● What you should do
Answer with one number only, the count of lines in the material below that hold "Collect".
________________________
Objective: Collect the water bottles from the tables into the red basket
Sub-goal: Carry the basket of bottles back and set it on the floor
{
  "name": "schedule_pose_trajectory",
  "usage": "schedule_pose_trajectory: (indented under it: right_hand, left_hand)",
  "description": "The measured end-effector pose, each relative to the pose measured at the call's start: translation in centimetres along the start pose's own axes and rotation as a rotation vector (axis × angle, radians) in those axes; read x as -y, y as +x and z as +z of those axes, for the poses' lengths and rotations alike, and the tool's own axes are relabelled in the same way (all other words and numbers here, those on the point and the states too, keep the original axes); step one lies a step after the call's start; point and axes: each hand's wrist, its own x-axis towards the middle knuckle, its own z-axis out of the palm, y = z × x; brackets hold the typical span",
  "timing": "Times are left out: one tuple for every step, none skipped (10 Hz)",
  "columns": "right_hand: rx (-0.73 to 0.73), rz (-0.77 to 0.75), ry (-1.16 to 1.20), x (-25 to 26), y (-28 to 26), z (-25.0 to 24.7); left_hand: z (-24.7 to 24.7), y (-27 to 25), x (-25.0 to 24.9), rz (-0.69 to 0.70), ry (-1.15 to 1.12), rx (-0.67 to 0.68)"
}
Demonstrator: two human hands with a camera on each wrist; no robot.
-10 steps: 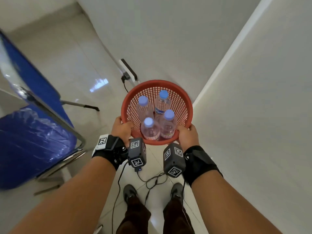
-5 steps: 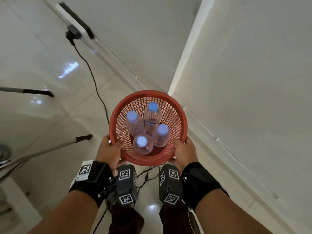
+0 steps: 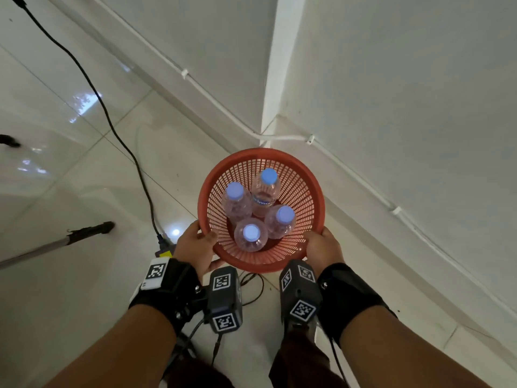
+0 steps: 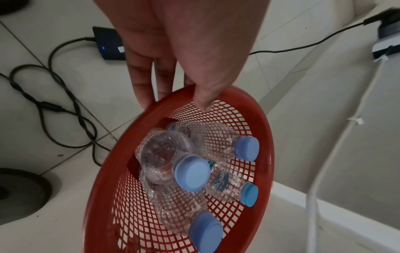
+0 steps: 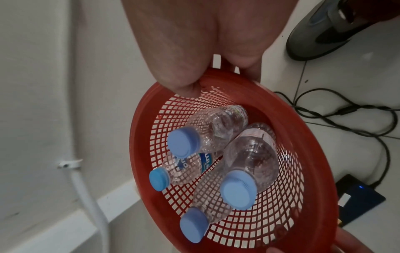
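The left hand (image 3: 195, 249) and the right hand (image 3: 321, 249) each grip the near rim of the round red plastic mesh basket (image 3: 303, 175), thumbs inside. In it stand four clear plastic water bottles with blue caps (image 3: 250, 236), close together. Beyond, a black cable (image 3: 112, 127) lies on the white tiled floor (image 3: 70, 65).

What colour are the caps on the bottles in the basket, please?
Light blue, all four caps; the right wrist view shows them best.
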Motion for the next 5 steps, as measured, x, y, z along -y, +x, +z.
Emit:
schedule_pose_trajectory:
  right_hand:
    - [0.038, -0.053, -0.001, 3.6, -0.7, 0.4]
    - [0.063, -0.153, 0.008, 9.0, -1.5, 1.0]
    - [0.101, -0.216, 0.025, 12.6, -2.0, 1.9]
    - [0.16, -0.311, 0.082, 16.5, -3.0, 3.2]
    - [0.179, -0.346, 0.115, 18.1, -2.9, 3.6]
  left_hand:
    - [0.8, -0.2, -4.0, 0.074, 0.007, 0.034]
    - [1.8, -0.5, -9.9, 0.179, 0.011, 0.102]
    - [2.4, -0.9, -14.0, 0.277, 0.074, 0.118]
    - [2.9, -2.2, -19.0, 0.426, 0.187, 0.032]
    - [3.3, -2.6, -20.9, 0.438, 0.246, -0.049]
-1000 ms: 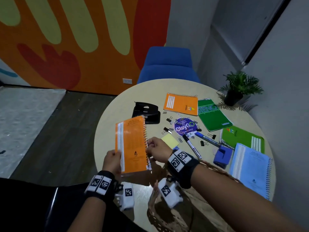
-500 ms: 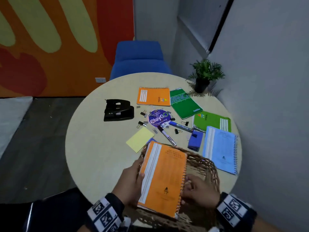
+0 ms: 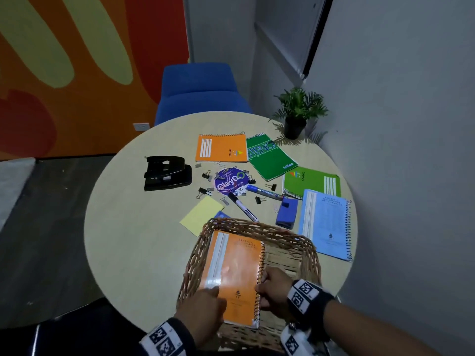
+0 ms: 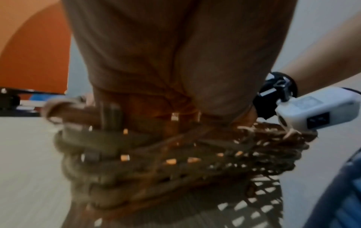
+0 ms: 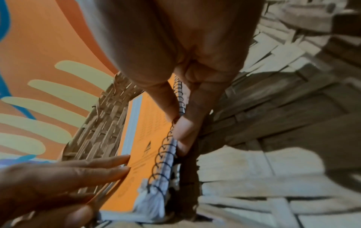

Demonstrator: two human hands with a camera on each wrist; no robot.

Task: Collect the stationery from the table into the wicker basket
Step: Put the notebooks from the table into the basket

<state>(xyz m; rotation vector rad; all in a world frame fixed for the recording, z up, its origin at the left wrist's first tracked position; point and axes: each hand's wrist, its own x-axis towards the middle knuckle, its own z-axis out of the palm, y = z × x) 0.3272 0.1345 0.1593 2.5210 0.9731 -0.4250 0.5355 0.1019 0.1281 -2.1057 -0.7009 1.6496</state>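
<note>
The orange notebook [image 3: 232, 274] lies in the left half of the wicker basket [image 3: 305, 249] as it is being set down: the right hand [image 3: 272, 289] pinches its spiral edge between thumb and fingers [image 5: 183, 128], while the left hand [image 3: 203, 312] rests straight fingers on the cover. Next, I judge, both hands should let go and reach for the stationery scattered on the worktop [image 3: 133, 227], perhaps the nearby yellow pad [image 3: 201, 215].

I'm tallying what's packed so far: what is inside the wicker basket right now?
One orange spiral notebook lies inside the wicker basket, leaning on its left wall, with the left hand and right hand on it. Bare woven floor shows beside it; anything beneath is covered.
</note>
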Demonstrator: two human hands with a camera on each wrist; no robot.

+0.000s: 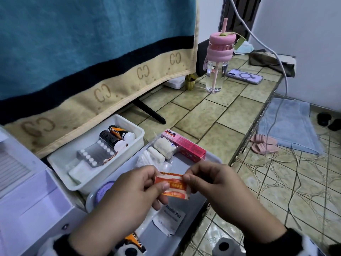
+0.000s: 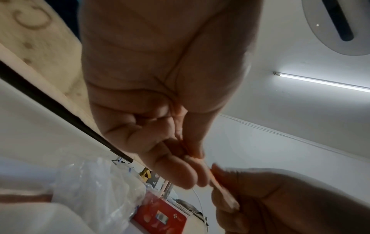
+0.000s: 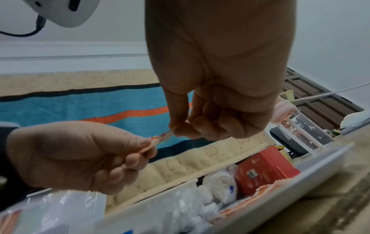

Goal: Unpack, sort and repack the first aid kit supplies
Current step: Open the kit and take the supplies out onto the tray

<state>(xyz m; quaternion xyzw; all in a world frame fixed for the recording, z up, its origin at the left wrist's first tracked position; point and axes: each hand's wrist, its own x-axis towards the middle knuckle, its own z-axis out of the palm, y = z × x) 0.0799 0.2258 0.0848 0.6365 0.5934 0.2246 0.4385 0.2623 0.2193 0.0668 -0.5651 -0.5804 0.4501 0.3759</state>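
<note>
Both hands hold a small stack of orange-and-white plaster wrappers above the grey tray. My left hand pinches its left end between thumb and fingers. My right hand pinches the right end. In the right wrist view the plaster wrappers show edge-on between the two hands. On the tray lie a pink Bacidin box, a gauze roll, cotton in a clear bag and an alcohol pad sachet. A white tub to the left holds pill blisters and two tubes.
An open white kit case stands at the left. A teal and beige towel hangs behind. A pink-lidded bottle and a phone sit further back on the tiled counter. The counter's edge drops to the floor at right, where cables trail.
</note>
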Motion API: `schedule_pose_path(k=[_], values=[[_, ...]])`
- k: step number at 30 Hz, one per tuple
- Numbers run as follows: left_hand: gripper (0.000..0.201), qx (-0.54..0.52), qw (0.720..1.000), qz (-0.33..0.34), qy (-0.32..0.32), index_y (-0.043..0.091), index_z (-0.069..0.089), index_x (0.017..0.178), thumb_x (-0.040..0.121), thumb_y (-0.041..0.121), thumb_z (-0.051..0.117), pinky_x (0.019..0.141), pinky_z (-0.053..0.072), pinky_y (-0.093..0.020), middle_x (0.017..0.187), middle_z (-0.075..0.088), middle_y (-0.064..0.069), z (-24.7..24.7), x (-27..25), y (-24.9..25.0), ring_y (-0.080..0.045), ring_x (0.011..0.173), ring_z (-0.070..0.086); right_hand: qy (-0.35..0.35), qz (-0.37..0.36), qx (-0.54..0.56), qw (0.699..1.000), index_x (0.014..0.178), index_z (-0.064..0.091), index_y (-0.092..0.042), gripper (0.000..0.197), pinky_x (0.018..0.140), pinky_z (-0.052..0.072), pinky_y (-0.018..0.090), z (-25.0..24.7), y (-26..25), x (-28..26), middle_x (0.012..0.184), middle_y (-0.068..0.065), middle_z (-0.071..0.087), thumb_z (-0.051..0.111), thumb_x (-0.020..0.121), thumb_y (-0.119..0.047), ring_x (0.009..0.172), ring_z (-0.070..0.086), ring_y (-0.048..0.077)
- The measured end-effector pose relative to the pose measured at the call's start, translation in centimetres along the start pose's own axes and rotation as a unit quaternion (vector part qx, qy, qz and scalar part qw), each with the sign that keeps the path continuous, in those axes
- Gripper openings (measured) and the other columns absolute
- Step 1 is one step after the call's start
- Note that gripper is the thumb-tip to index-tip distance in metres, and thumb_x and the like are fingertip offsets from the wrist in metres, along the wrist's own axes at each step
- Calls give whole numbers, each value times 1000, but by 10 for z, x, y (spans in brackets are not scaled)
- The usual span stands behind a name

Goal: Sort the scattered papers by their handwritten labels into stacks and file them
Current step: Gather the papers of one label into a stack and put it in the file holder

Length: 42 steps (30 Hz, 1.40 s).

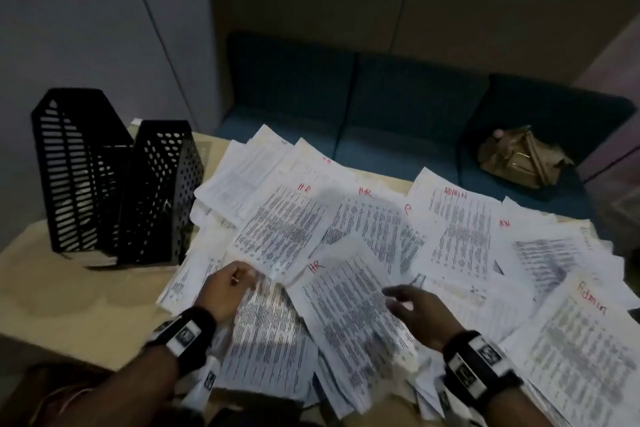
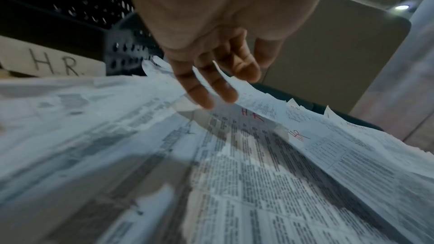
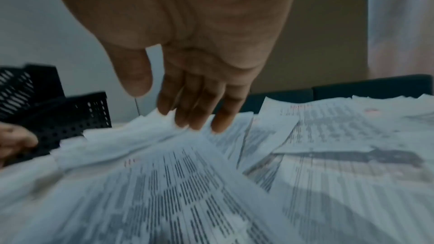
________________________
● Solution
2